But that I may speak a little more largely of this apprehension, which is in temporary faith, and of this joy. First, it is certain, by the Scripture, that these things are in the temporary faith, For Christ saith in Matthew, That he, which is but for a time, doth receive the Word, and that with joy. And in John, the Jews are said to have rejoiced for a time in the light of John Baptist. And to the Hebrews, there is attributed to this faith, not only the enlightening of the mind, but also the taste of the heart, and that performed not only by the Word, but also by the Spirit; for he saith, “They which have been made partakers of the Holy Ghost.” Therefore, in temporary faith, there is indeed a kind of apprehension; there is indeed a certain joy, wherein temporary faith differeth from historical faith. For in historical faith, these things are not indeed, but he that hath it doth feign, and dissemble, and lie, in his outward profession, that he hath these things; wherefore he is a shameless hypocrite. But he that hath temporary faith hath these things indeed—apprehension, I say, and joy, after a certain manner, neither doth he so feign or lie, as he that hath an historical faith; yet he is a hypocrite, because this apprehension and this joy are not sincere, albeit after a certain manner they be true.
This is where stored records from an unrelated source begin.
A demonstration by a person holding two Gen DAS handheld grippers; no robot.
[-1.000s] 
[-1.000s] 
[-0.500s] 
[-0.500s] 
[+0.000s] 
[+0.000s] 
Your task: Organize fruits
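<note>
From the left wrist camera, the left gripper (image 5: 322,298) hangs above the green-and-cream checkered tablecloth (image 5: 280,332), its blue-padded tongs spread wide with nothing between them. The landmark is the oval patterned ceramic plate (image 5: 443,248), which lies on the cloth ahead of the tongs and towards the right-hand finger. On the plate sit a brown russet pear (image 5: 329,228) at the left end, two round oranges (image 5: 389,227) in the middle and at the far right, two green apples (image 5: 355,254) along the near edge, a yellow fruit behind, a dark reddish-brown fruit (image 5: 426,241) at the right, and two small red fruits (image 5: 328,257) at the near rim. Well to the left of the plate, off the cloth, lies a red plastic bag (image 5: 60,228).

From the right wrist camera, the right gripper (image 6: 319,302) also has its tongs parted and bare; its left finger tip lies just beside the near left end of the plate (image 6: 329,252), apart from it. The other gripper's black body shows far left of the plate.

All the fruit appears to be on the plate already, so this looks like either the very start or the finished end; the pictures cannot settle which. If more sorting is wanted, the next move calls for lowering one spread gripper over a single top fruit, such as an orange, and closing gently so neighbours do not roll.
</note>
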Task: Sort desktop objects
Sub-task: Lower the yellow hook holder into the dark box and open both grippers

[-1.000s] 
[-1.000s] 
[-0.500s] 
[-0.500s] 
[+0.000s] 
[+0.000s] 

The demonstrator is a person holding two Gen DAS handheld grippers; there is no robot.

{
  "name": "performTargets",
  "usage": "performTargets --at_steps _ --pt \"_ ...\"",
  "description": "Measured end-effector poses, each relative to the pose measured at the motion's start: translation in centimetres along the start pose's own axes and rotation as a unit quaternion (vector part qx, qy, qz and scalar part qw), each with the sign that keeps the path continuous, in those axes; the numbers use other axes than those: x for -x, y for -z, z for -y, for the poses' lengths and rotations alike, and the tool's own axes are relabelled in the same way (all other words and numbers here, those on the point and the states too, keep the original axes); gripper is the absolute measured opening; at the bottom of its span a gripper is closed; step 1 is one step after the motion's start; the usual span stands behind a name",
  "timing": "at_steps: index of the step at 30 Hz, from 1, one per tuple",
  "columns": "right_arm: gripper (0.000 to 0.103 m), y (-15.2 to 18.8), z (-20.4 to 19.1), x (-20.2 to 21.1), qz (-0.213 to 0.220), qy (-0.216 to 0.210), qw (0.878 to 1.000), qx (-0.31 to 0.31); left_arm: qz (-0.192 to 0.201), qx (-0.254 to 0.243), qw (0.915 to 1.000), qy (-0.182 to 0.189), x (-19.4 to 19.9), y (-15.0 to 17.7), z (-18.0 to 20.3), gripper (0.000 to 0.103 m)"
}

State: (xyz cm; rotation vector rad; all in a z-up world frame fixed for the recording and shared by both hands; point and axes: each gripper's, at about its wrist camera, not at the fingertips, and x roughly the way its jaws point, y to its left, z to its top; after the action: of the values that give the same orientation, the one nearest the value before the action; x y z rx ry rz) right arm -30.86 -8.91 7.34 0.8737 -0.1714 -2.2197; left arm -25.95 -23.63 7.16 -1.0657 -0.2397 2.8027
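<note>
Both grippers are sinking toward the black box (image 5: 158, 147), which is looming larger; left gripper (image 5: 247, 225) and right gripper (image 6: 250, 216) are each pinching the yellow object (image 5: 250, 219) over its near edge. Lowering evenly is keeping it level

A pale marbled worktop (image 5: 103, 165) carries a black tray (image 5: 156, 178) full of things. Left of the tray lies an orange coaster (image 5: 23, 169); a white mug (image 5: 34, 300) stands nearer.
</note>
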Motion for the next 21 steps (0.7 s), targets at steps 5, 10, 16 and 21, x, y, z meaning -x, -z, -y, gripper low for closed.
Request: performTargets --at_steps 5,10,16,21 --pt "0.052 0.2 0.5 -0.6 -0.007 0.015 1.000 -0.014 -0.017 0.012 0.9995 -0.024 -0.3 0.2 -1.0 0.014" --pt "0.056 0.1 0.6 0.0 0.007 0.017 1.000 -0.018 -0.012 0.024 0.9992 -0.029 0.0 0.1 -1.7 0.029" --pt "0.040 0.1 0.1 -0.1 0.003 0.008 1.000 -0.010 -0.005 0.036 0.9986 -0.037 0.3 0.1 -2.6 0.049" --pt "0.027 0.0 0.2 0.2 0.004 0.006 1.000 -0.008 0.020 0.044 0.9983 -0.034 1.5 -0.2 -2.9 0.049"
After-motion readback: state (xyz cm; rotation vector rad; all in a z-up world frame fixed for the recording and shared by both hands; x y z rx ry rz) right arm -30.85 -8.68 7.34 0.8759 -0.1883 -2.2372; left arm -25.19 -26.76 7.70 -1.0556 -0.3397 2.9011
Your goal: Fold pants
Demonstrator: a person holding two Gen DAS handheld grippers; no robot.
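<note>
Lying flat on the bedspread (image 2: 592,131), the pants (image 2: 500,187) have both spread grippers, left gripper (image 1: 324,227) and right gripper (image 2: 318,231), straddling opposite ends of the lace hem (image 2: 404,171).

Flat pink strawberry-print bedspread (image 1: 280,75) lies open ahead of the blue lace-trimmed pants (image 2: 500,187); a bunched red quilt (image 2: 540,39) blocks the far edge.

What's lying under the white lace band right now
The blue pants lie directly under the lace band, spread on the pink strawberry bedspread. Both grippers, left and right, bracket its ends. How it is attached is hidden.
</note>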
I say, they are not sincere, because they are not for that cause for which they should be, that is, they are not for Christ himself, offered in the preaching of the Gospel; they are not for God’s sake, they are not for his glory, nor for those heavenly benefits of Christ, his righteousness and eternal life; but they are for other causes, as for the newness of the Gospel, which is to be understood in that place, John v. 35, He was a burning and a shining candle, and ye would have rejoiced for a time in his light, namely, for the newness of the matter. Secondly, they be, because of a licentiousness to sin, which men by and by snatch to themselves, upon the hearing of free justification by Christ, and Christian liberty. To conclude, they are for riches, honours, and other commodities of this life. Now, seeing the temporising professor hath these causes propounded to himself in hearing and receiving the Word, and in rejoicing, it must needs be that these are not sincere in him. For nothing is done sincerely, unless it be done in respect of the glory of God. And herein differs Temporary Faith from Justifying. For the Justifying Faith doth all things for Christ himself, for God himself, for the heavenly and spiritual benefits of Christ, as much as it can for man’s infirmity.
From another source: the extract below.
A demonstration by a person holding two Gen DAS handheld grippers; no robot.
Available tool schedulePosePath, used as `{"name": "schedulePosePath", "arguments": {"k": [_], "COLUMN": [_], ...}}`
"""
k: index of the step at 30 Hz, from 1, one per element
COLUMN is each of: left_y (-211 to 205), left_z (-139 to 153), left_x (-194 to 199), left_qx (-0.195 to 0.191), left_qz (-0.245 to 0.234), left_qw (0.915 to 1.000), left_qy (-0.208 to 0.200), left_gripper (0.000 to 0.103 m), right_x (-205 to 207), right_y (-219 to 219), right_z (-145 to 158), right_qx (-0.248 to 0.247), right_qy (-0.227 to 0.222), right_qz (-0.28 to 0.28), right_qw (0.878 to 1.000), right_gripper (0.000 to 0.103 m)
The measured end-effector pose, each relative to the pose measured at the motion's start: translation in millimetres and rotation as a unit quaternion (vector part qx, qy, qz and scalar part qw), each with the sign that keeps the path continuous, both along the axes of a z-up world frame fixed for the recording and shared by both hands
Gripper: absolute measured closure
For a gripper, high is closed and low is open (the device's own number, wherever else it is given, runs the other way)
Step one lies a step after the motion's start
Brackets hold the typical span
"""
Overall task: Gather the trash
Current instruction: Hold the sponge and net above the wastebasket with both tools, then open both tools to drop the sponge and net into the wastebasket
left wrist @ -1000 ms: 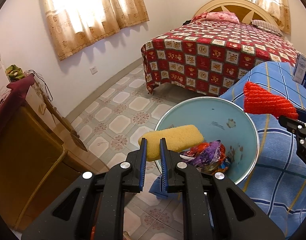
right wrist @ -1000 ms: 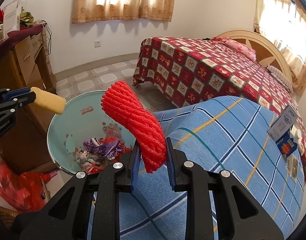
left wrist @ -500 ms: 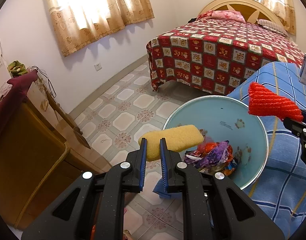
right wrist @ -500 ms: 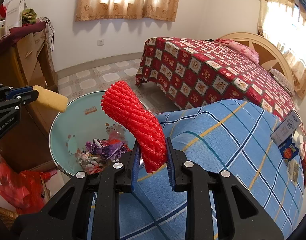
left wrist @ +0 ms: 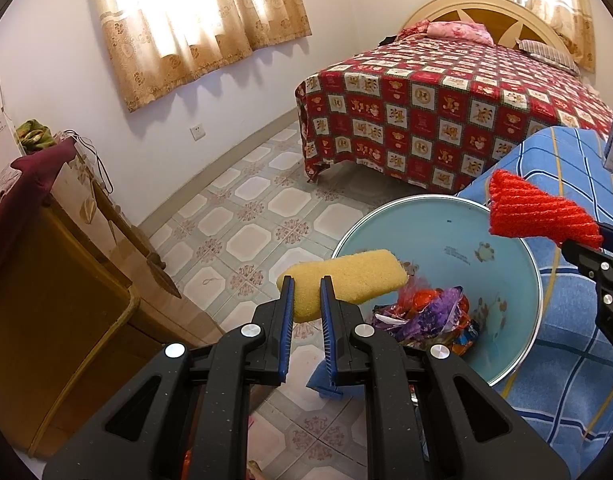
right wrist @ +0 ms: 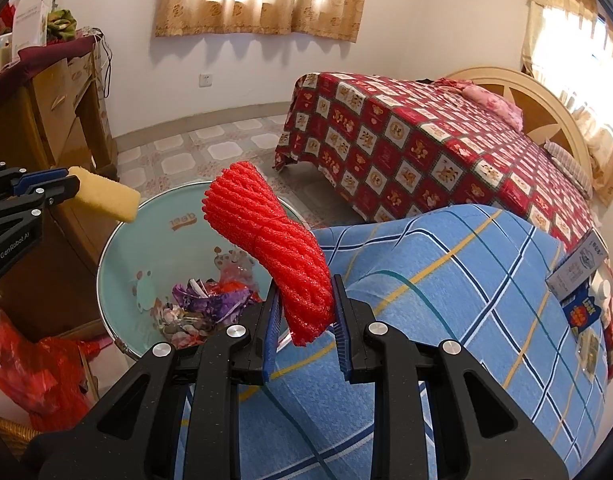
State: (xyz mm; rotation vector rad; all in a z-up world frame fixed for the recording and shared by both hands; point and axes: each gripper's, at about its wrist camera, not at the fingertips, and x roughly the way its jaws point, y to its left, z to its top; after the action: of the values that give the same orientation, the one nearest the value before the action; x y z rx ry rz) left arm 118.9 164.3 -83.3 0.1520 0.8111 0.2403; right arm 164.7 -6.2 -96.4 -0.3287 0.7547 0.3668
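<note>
Trash run in a bedroom: closing on the pale blue bin from 2 sides.

Grips a yellow sponge in the left gripper, jaws clamped on its near end, far end jutting across the bin's rim. Pinches a twisted red foam net in the right gripper, jaws clamped on its lower end, the rest rearing up over the bin's edge, just beside the blue checked surface. Already holds crumpled wrappers at the bottom of the bin.

Stands nearer the bin than 1 second ago on both sides: fills more of each wrist view now, with the sponge drawn in from beside the rim to over it, and the net carried off the checked cloth toward the opening. No loosening of either grip in that time.

Points, by this reading, to a double drop about to come, with 2 pieces of trash nearly delivered. Calls for a little more reach first, probably: the sponge hangs only partly over the opening, so letting go here could bounce it off the rim onto the tiled floor. Leaves 2 small boxes on the far side of the surface, untouched.
</note>
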Motion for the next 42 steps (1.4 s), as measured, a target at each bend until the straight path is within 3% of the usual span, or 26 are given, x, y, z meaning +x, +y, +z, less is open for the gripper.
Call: {"name": "schedulePosePath", "arguments": {"k": [34,37,39,42], "left_y": [-8,-9,-10,-8], "left_z": [9,11,11,12], "left_x": [-1,-3,-3,-5], "left_qx": [-0.019,-0.028,-0.032,-0.041], "left_qz": [-0.012,-0.016,-0.016,-0.015], "left_qw": [0.9997,0.9994,0.9992,0.9989], "left_qy": [-0.009,-0.014,-0.015,-0.018], "left_gripper": [0.089,0.085,0.083,0.062], "right_x": [7,6,5,3], "right_y": [12,10,8,2], "right_z": [6,8,9,11], "right_qx": [-0.008,-0.003,0.004,0.009], "right_qy": [-0.009,-0.014,-0.016,-0.017], "right_qz": [0.011,0.012,0.012,0.009], "right_qw": [1.000,1.000,1.000,1.000], "right_gripper": [0.078,0.069,0.053,0.048]}}
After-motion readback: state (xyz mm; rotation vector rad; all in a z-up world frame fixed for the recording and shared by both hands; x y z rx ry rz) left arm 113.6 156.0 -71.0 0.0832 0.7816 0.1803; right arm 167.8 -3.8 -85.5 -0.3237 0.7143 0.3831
Out of this, therefore, it follows, that the temporiser is also a hypocrite, seeing he is not sincere, and that the temporary faith is hypocritical, seeing it is not sincere. Out of that again, that it is not sincere, another thing followeth, namely, that it is not sound and firm; for nothing that is not sincere can be sound. For those causes upon which it depends are not sound; as, for example, those worldly things, as riches, honours of the world, &c. In which thing temporary faith differeth from justifying faith; for justifying faith, as it is sincere, so it is sound. For of that it is said, Col. ii. 5, And the steadfastness of your faith in Christ. For justifying faith is, as it were, a solid body, consisting of three dimensions, length, breadth, depth, for it possesseth the depth and lowest of the heart; but temporary faith is not a body with three dimensions, but only a surface, sticking in the upper part of the heart; for it is not either a sound light, enlightening all the heart, or a sound apprehension, arising from the bottom of the heart; or, to conclude, a sound joy possessing the whole body, but all these things are only superficial in the temporary faith. Whereupon, Heb. vi. 4, that apprehension of heavenly things which is therein, is compared to tasting, or slight touching, seeing that the heart doth but, as it were, with the tip of the tongue, lightly taste those heavenly things, and not quite drink them up, and receive them into itself.
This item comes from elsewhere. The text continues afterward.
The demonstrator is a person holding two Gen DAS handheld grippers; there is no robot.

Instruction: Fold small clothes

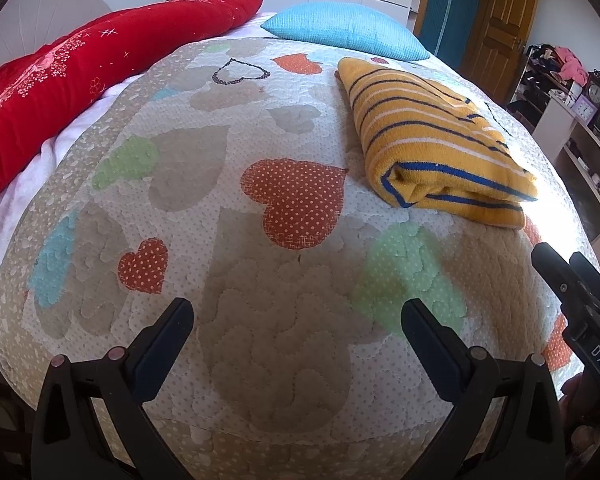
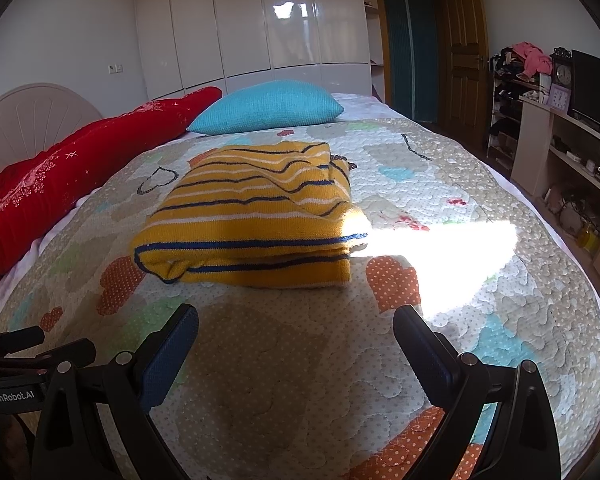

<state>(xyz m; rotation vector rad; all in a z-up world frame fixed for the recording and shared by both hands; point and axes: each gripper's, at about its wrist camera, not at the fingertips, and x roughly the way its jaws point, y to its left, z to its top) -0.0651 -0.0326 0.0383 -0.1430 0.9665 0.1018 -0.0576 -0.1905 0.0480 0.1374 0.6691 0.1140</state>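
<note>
Sweater (image 2: 252, 216) lies folded on the bed (image 2: 480, 320), a compact yellow striped bundle, partly in a sun patch on its right side. From the right gripper (image 2: 296, 344) it sits dead ahead, near but apart from the jaws, folded edge facing them. Long axis runs across that view, left to right. From the left gripper (image 1: 298, 334) the same sweater (image 1: 440, 148) is ahead and off to the right, further away, with its long axis running away from the camera on a diagonal.

Right gripper is the nearer one, I judge. Any next touch on the bundle is a straight push forward for it; the left would have to swing right first.

Both sets of jaws stand wide apart, gripping nothing, hovering low over bare quilt. Both grippers point along the bed toward the pillow (image 2: 272, 106) and red blanket (image 2: 60, 176). They sit side by side: the right gripper (image 1: 580, 300) shows at the right edge of the left view.

Fold looks done or nearly so; layers are stacked, lower left corner a bit loose.
</note>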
Again, out of this, that temporary faith is not sound, another thing also followeth, namely, that it doth not endure for ever, but only for a time. For that which is not sound, is not durable and perpetual; but only temporary. Wherein also it differeth from justifying faith, which, as it is sound, so it is perpetual and constant. From this property this faith took her name, and was called temporary; now this property doth presuppose the two others going before; namely, first, that it is not sound; secondly, that it is not sincere, albeit it be in some sort true.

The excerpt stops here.